# WORK REQUIRED:
Every line from the top of the material through the line holding "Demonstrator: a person" should be copied exactly, and only those lines.

————————

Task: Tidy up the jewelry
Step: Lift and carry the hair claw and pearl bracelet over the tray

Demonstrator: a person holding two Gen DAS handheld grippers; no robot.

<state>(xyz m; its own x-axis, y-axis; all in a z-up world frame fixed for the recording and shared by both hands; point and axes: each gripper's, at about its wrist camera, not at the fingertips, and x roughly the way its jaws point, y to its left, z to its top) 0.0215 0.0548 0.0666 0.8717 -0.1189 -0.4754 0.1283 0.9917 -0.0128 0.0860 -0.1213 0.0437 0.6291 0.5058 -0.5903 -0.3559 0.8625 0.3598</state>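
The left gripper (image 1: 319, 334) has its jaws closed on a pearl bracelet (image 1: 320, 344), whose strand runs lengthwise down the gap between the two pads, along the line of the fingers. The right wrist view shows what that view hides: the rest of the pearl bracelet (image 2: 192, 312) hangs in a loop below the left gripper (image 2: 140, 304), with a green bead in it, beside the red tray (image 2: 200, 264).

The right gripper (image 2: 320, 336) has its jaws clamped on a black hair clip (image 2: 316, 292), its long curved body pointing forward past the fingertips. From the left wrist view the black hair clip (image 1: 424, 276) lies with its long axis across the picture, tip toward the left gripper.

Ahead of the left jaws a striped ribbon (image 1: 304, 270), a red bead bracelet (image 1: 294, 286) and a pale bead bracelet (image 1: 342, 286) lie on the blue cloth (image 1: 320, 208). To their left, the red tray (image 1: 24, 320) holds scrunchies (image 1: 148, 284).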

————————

# WRITTEN ANSWER:
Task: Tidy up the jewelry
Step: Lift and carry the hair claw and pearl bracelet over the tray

Demonstrator: a person holding two Gen DAS handheld grippers; no robot.

No additional response is needed to complete this exercise.